◆ Exercise brief
From the entries below, copy out all lines holding "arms".

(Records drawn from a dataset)
•••

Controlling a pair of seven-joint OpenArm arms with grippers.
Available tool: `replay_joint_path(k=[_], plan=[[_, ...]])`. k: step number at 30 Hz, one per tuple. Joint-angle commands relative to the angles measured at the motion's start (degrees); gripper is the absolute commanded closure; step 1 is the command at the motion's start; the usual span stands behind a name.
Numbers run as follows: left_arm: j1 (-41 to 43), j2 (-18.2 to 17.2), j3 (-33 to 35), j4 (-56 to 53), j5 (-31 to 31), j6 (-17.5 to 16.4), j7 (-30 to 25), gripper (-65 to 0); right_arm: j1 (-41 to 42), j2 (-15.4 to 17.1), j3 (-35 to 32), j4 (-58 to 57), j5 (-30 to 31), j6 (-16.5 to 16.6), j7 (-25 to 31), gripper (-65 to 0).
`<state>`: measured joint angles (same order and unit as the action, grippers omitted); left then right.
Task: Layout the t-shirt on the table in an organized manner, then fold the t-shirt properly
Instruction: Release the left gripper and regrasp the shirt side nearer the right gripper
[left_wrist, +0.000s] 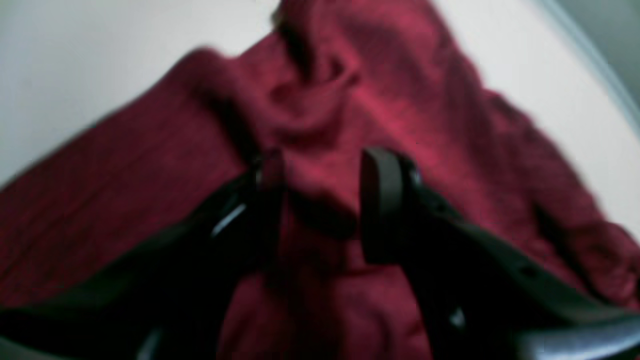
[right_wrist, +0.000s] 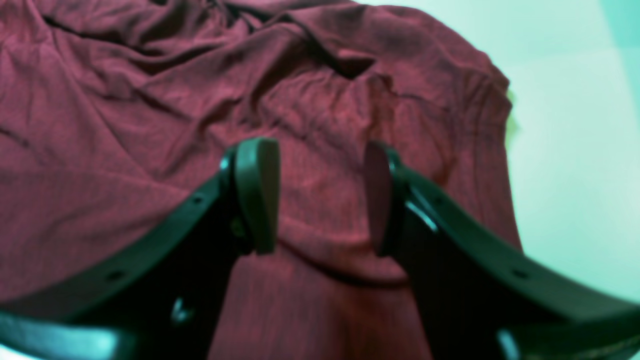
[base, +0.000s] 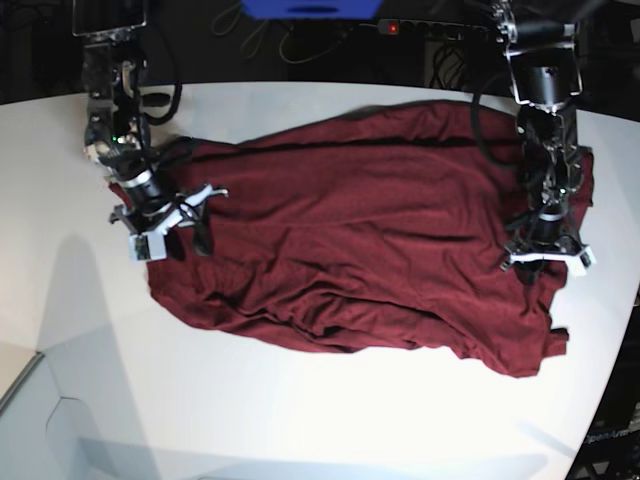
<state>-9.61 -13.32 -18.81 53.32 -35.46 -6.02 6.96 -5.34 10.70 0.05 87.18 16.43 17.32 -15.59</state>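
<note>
Rumpled maroon t-shirt (base: 370, 240) across table (base: 300, 420)

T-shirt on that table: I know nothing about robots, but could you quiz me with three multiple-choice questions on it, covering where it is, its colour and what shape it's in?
1. Where is the t-shirt?
A. Hanging from a rack
B. Lying on the white table
C. Stuffed in a basket

2. What colour is it?
A. Dark red
B. Navy blue
C. Yellow

3. What state is it in?
A. Folded into a neat square
B. Rolled into a tube
C. Spread out but wrinkled, not yet folded

Answers:
1. B: the base view shows the t-shirt resting on the table, with white surface around most of it.
2. A: all three views show plain dark red cloth.
3. C: it lies open across the table, with creases and bunched edges.
</note>
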Motion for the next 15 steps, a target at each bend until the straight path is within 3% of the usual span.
replay_joint_path(k=[1,7,13,15], plan=[[-1.69,-0.61,-0.14,-1.06,-0.27,-0.70,-1.20,-24.6,2.05,-0.46,0.34,-1.07,0.23,0.13,1.66,-28.1],[-3.45,-2.28,-0.14,-6.33,-0.19,-0.70,-0.94,-24.6,8.38,-0.46,0.34,-10.82,0.23,0.13,1.40,-28.1],[-0.11,-4.04,-0.14,-5.36,-0.71,-0.70,-0.68,-24.6,5.39,1.04,-0.01,-12.58,0.23,0.13,1.75,-28.1],[2.09,-4.66,-0.58,-2.81,-0.80,-0.70,1.87,-24.6,3.54,1.21,0.25,-12.85,0.23,0.13,1.75,-28.1]])
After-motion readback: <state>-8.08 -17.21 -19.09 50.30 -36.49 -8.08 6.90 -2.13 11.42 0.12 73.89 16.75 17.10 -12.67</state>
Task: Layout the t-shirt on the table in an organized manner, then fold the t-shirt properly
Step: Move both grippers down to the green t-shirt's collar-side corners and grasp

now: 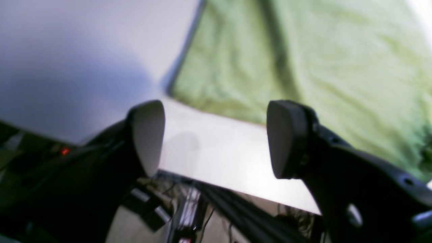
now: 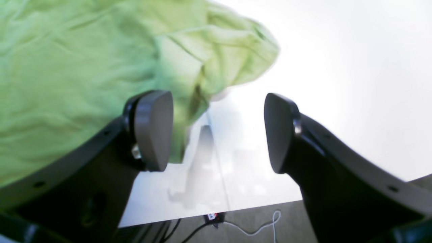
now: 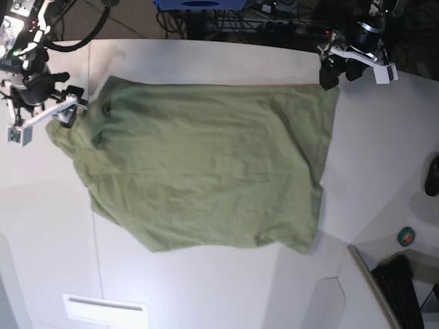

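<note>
Nearest the base camera lies bare tabletop of the large smooth white table [image 3: 206,288]. Beyond that, the wrinkled olive-green short-sleeved cotton t-shirt [image 3: 206,171] lies spread flat across the table's middle. At the t-shirt's far corners stand both black grippers. The right gripper [image 2: 217,131] hangs spread wide and empty by the bunched sleeve. The left gripper [image 1: 216,138] gapes released beside the hem corner, gripping nothing.
</note>
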`<state>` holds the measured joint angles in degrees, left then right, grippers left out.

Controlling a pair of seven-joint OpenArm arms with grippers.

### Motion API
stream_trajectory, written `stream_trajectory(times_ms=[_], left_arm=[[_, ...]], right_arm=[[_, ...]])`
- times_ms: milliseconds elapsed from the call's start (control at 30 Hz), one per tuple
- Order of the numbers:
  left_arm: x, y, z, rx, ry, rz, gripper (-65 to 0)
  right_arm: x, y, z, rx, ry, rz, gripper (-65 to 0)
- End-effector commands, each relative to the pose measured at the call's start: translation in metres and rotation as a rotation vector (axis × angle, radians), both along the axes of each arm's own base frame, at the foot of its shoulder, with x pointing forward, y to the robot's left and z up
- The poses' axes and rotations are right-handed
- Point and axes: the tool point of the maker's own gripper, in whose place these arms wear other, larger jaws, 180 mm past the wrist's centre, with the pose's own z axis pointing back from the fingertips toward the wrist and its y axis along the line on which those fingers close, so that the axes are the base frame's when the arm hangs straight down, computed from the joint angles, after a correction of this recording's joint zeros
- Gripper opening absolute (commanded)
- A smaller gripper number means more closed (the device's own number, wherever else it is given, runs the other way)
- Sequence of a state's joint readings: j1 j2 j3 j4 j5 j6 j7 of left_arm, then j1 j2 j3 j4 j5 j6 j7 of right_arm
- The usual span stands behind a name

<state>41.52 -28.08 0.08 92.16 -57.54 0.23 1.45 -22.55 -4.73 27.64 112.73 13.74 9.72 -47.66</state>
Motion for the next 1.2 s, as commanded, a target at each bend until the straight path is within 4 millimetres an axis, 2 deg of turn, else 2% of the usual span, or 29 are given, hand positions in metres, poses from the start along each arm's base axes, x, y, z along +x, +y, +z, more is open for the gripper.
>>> stream_trajectory(times_ms=[0, 67, 133, 200, 267, 433, 600, 733, 767, 800, 833, 900, 933, 1033, 1167], left_arm=[[0.003, 0.002, 0.005, 0.002, -0.018, -0.001, -22.2], [0.002, 0.018, 0.004, 0.020, -0.011, 0.035, -21.9], [-0.003, 0.036, 0.000, -0.005, -0.006, 0.145, -21.7], [-0.003, 0.044, -0.006, -0.026, 0.024, 0.176, -21.6], [0.014, 0.035, -0.009, -0.060, 0.040, 0.148, -21.6], [0.042, 0.010, -0.023, -0.164, 0.089, 0.135, -22.1], [0.048, -0.002, -0.047, -0.222, 0.144, 0.165, -22.2], [0.050, -0.002, -0.053, -0.233, 0.153, 0.181, -22.7], [0.051, -0.004, -0.053, -0.236, 0.150, 0.178, -24.0], [0.053, -0.005, -0.050, -0.237, 0.144, 0.174, -28.8], [0.055, -0.007, -0.047, -0.238, 0.132, 0.166, -36.4], [0.058, -0.008, -0.040, -0.237, 0.118, 0.153, -58.6], [0.056, -0.005, -0.038, -0.226, 0.116, 0.146, -65.0], [0.061, -0.006, -0.027, -0.219, 0.093, 0.126, -65.0], [0.062, -0.005, -0.019, -0.206, 0.080, 0.105, -65.0]], right_arm=[[0.005, -0.003, 0.005, -0.009, -0.028, 0.000, -26.4], [0.003, -0.002, -0.003, 0.003, -0.008, -0.004, -26.4], [0.000, -0.003, -0.012, 0.012, 0.017, -0.006, -26.4], [0.002, -0.003, -0.016, 0.017, 0.020, -0.008, -26.4], [0.003, -0.003, -0.019, 0.021, 0.014, -0.012, -26.4], [0.003, -0.006, -0.026, 0.027, 0.009, -0.031, -26.4], [0.002, -0.005, -0.026, 0.028, 0.011, -0.031, -26.4], [0.009, -0.001, -0.030, 0.044, 0.011, -0.026, -26.4], [0.012, -0.001, -0.035, 0.054, 0.018, -0.028, -26.4], [0.014, 0.000, -0.042, 0.067, 0.031, -0.030, -26.3], [0.017, 0.001, -0.048, 0.081, 0.042, -0.035, -26.3], [0.022, 0.004, -0.056, 0.102, 0.055, -0.038, -26.4], [0.022, 0.006, -0.057, 0.107, 0.062, -0.036, -26.4], [0.022, 0.011, -0.059, 0.119, 0.069, -0.030, -26.4], [0.024, 0.036, -0.066, 0.142, 0.089, 0.041, -26.6]])
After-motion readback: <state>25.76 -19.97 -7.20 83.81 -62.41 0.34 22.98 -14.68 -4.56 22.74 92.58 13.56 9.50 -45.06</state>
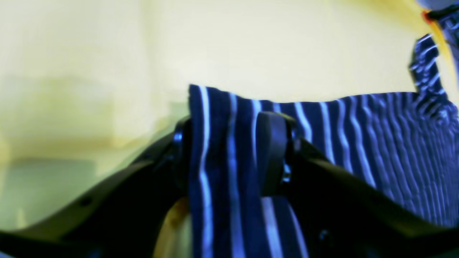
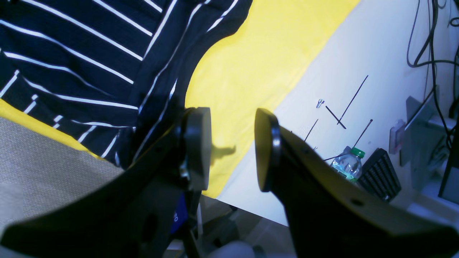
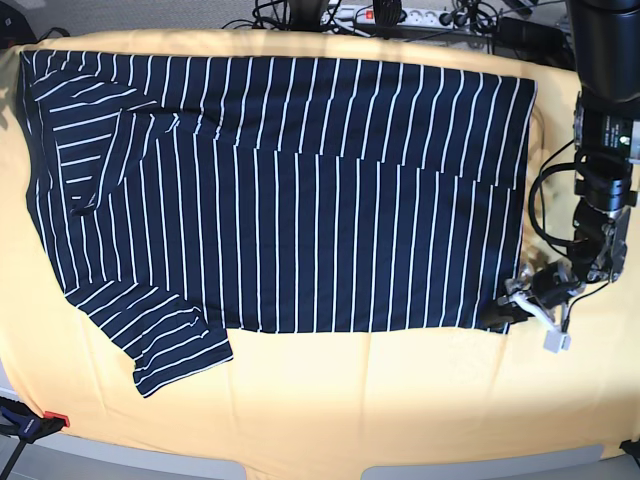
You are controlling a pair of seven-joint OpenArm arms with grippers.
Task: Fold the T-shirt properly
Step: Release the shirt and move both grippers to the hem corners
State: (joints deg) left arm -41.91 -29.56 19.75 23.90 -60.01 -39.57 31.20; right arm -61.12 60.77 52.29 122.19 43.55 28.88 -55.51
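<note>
The base camera hangs overhead and looks straight down, far enough to take in the whole T-shirt point(image 3: 290, 190) spread on the yellow cloth point(image 3: 330, 400). The left wrist camera sits just behind the left end effector point(image 1: 229, 154), aimed low along the cloth, so close that the striped hem fills its foreground. The right wrist camera rides behind the right end effector point(image 2: 231, 148), tilted out past the tabletop edge toward the floor point(image 2: 340, 71). All three share the shirt and cloth; the base view also shows the left end effector point(image 3: 500, 312) at the shirt's corner.
</note>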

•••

◆ Response
Controlling a pair of seven-joint OpenArm arms with grippers.
Controlling a pair of seven-joint OpenArm arms with grippers.
- Point and axes: the tool point of the maker's own gripper, in whose place these arms wear other, larger jaws, 180 mm past the wrist's centre, with the pose's own z axis pointing back from the fingertips toward the wrist and its y axis along the line on which those fingers close, so that the axes are the base frame's when the arm hangs straight down, computed from the joint angles, after a correction of this recording's joint zeros
You are controlling a pair of seven-joint OpenArm arms with grippers.

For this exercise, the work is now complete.